_What this task involves_. Extract all of the entries and set them down verbatim.

--------------------

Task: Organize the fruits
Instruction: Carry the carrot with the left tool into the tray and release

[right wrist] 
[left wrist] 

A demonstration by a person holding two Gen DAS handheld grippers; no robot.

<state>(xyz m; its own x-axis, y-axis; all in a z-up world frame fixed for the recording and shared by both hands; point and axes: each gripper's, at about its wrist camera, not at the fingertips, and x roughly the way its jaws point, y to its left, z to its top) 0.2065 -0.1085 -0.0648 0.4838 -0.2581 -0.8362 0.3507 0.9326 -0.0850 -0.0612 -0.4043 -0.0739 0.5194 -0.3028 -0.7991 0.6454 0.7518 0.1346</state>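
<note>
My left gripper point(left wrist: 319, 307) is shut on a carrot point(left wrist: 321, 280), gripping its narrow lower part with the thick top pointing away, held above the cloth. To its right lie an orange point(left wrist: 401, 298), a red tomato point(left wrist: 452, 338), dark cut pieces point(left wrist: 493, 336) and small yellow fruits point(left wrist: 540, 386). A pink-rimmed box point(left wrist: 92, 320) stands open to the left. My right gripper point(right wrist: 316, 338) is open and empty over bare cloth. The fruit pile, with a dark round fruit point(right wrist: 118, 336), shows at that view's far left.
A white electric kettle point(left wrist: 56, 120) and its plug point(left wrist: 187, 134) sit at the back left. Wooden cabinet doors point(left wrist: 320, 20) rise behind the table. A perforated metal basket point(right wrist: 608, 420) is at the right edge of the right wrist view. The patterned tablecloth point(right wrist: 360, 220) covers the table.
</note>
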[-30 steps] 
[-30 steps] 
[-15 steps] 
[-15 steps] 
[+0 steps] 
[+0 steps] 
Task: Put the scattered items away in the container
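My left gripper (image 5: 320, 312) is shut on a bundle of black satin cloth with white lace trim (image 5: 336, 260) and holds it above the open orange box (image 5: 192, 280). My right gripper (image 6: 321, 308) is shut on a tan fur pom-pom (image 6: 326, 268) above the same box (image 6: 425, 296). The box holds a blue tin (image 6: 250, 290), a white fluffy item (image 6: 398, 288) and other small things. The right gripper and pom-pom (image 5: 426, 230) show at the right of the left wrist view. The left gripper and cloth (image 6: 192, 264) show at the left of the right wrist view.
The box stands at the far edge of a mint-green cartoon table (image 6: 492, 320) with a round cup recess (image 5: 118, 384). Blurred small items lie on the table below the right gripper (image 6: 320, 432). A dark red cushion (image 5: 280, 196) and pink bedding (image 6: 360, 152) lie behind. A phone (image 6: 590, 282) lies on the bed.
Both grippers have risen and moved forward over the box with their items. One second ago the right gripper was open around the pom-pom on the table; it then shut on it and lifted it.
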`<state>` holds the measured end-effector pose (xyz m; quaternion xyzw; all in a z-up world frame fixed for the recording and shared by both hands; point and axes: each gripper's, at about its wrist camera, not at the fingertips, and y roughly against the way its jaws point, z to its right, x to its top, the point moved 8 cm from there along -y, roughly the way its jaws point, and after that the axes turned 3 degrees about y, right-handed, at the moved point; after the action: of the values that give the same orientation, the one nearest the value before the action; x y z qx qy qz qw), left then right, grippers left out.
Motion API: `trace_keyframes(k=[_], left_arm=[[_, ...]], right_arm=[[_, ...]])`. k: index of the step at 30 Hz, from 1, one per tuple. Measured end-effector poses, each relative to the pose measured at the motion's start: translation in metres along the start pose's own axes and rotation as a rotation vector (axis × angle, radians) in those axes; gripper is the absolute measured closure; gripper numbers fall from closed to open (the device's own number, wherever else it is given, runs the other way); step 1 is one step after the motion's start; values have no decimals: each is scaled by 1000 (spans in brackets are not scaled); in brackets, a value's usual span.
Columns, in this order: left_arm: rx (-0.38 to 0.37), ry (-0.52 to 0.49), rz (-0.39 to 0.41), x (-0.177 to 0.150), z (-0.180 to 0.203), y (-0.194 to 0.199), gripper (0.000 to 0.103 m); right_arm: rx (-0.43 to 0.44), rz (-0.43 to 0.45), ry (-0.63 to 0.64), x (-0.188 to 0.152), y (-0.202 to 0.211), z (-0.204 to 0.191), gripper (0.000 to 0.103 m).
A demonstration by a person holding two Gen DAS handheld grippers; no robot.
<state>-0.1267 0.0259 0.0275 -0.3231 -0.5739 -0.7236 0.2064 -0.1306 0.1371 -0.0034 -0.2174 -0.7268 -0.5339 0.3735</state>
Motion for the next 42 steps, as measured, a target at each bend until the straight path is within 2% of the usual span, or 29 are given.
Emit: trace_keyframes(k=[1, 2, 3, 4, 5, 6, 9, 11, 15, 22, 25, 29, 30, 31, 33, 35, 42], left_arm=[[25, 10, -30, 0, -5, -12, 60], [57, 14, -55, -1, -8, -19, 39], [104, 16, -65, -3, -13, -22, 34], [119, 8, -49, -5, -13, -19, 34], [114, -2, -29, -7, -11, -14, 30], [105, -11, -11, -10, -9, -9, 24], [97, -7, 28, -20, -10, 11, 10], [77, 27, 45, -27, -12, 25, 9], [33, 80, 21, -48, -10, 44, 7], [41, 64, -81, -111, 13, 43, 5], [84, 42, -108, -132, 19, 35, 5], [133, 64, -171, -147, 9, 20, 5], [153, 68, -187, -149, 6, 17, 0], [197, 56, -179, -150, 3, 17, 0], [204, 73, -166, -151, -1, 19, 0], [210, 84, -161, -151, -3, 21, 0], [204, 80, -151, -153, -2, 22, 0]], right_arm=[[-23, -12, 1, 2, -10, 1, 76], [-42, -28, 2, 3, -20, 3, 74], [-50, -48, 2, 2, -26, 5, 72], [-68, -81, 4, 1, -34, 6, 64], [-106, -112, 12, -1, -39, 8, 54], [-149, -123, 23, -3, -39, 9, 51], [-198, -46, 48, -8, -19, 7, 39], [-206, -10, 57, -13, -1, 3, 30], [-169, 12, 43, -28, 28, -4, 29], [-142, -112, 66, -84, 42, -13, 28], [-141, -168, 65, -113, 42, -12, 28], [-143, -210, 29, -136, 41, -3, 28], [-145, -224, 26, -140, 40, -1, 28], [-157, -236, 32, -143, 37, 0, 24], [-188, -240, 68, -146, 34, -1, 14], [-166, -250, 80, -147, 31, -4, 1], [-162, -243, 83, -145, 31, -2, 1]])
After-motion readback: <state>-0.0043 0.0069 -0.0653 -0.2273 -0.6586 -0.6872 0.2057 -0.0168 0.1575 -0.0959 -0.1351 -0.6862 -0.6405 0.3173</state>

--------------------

_Exercise output_.
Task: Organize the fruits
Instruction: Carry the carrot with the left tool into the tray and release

[right wrist] 
[left wrist] 

A demonstration by a person holding two Gen DAS handheld grippers; no robot.

<state>(xyz m; its own x-axis, y-axis; all in a z-up world frame fixed for the recording and shared by both hands; point and axes: each gripper's, at about its wrist camera, not at the fingertips, and x roughly the way its jaws point, y to its left, z to its top) 0.2065 -0.1085 -0.0648 0.4838 -0.2581 -0.8362 0.3507 0.9326 -0.0850 -0.0612 -0.4043 -0.0739 0.5194 -0.3028 -0.7991 0.6454 0.7518 0.1346</state>
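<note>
My left gripper point(left wrist: 319, 307) is shut on a carrot point(left wrist: 321, 280), gripping its narrow lower part with the thick top pointing away, held above the cloth. To its right lie an orange point(left wrist: 401, 298), a red tomato point(left wrist: 452, 338), dark cut pieces point(left wrist: 493, 336) and small yellow fruits point(left wrist: 540, 386). A pink-rimmed box point(left wrist: 92, 320) stands open to the left. My right gripper point(right wrist: 316, 338) is open and empty over bare cloth. The fruit pile, with a dark round fruit point(right wrist: 118, 336), shows at that view's far left.
A white electric kettle point(left wrist: 56, 120) and its plug point(left wrist: 187, 134) sit at the back left. Wooden cabinet doors point(left wrist: 320, 20) rise behind the table. A perforated metal basket point(right wrist: 608, 420) is at the right edge of the right wrist view. The patterned tablecloth point(right wrist: 360, 220) covers the table.
</note>
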[-30 steps] 
[-30 steps] 
[-15 steps] 
[-15 steps] 
[+0 steps] 
[+0 steps] 
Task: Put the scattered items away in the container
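My left gripper (image 5: 320, 312) is shut on a bundle of black satin cloth with white lace trim (image 5: 336, 260) and holds it above the open orange box (image 5: 192, 280). My right gripper (image 6: 321, 308) is shut on a tan fur pom-pom (image 6: 326, 268) above the same box (image 6: 425, 296). The box holds a blue tin (image 6: 250, 290), a white fluffy item (image 6: 398, 288) and other small things. The right gripper and pom-pom (image 5: 426, 230) show at the right of the left wrist view. The left gripper and cloth (image 6: 192, 264) show at the left of the right wrist view.
The box stands at the far edge of a mint-green cartoon table (image 6: 492, 320) with a round cup recess (image 5: 118, 384). Blurred small items lie on the table below the right gripper (image 6: 320, 432). A dark red cushion (image 5: 280, 196) and pink bedding (image 6: 360, 152) lie behind. A phone (image 6: 590, 282) lies on the bed.
Both grippers have risen and moved forward over the box with their items. One second ago the right gripper was open around the pom-pom on the table; it then shut on it and lifted it.
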`<state>` holds the measured end-effector pose (xyz m; quaternion xyzw; all in a z-up world frame fixed for the recording and shared by both hands; point and axes: each gripper's, at about its wrist camera, not at the fingertips, and y roughly against the way its jaws point, z to its right, x to its top, the point moved 8 cm from there along -y, roughly the way its jaws point, and after that the axes turned 3 degrees about y, right-handed, at the moved point; after the action: of the values that give the same orientation, the one nearest the value before the action; x y z qx qy qz qw), left then right, grippers left out.
Motion API: `trace_keyframes(k=[_], left_arm=[[_, ...]], right_arm=[[_, ...]])`. k: index of the step at 30 Hz, from 1, one per tuple. Measured end-effector poses, each relative to the pose measured at the motion's start: translation in metres along the start pose's own axes and rotation as a rotation vector (axis × angle, radians) in those axes; gripper is the absolute measured closure; gripper numbers fall from closed to open (the device's own number, wherever else it is given, runs the other way); step 1 is one step after the motion's start; values have no decimals: each is scaled by 1000 (spans in brackets are not scaled); in brackets, a value's usual span.
Columns, in this order: left_arm: rx (-0.38 to 0.37), ry (-0.52 to 0.49), rz (-0.39 to 0.41), x (-0.177 to 0.150), z (-0.180 to 0.203), y (-0.194 to 0.199), gripper (0.000 to 0.103 m); right_arm: rx (-0.43 to 0.44), rz (-0.43 to 0.45), ry (-0.63 to 0.64), x (-0.188 to 0.152), y (-0.202 to 0.211), z (-0.204 to 0.191), gripper (0.000 to 0.103 m).
A demonstration by a person holding two Gen DAS handheld grippers; no robot.
<state>-0.1267 0.0259 0.0275 -0.3231 -0.5739 -0.7236 0.2064 -0.1306 0.1371 -0.0034 -0.2174 -0.7268 -0.5339 0.3735</state>
Motion for the next 42 steps, as measured, a target at each bend until the straight path is within 2% of the usual span, or 29 are given.
Emit: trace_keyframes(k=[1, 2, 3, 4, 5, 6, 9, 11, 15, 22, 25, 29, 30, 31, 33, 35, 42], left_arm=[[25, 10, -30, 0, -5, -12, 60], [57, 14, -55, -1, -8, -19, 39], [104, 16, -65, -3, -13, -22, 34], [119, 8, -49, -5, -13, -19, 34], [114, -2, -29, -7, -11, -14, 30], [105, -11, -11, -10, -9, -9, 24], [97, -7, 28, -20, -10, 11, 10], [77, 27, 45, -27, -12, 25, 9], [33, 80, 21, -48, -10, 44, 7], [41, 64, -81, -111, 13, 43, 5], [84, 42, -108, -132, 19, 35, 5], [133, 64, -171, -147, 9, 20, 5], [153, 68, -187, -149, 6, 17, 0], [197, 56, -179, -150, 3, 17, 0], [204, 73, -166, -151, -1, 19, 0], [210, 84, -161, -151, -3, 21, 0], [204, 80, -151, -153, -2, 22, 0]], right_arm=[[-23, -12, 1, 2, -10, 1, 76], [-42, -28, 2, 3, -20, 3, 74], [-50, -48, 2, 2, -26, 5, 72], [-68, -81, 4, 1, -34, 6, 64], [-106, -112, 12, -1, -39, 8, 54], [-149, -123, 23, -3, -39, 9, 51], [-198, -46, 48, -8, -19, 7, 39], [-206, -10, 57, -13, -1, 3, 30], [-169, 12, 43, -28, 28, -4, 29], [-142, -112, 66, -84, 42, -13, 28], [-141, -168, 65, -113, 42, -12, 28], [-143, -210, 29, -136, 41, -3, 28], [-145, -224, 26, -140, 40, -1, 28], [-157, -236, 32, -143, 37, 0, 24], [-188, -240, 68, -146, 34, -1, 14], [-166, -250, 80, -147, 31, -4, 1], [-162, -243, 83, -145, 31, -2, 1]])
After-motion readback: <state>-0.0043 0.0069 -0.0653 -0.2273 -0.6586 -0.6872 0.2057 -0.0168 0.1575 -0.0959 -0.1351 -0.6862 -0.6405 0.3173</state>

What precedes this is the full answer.